Below are records; reproduce exactly the lines from the first through the one containing "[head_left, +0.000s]".

━━━━━━

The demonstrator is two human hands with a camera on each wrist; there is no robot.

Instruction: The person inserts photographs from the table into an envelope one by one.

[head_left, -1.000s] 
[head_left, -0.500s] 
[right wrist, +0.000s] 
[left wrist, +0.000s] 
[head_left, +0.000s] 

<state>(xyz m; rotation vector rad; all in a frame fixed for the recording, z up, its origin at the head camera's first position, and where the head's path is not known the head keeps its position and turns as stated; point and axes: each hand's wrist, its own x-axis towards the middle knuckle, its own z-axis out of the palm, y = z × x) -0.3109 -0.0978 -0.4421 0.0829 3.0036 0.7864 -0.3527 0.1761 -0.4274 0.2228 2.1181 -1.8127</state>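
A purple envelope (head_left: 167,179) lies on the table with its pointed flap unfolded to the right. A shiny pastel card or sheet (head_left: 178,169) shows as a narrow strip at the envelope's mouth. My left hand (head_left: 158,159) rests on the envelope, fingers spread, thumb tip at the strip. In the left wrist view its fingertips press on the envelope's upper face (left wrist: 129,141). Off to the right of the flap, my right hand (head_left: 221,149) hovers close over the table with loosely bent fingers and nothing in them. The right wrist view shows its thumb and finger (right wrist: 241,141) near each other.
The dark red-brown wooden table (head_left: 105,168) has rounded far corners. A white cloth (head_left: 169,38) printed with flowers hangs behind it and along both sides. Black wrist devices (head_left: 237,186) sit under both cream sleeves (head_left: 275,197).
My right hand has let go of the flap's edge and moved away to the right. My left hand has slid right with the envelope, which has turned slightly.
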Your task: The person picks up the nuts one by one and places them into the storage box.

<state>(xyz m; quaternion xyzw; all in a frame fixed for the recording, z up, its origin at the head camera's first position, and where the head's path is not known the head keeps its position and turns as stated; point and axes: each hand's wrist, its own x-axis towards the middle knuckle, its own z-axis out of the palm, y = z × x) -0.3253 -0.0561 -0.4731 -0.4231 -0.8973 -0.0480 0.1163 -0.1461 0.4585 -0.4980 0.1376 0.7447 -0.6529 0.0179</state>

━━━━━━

### WRITTEN REPLY
The demonstrator is two human hands with a camera on each wrist; there is no robot.

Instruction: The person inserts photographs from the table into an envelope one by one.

[head_left, -1.000s] 
[head_left, -0.500s] 
[right wrist, +0.000s] 
[left wrist, +0.000s] 
[head_left, +0.000s] 

No further output is expected.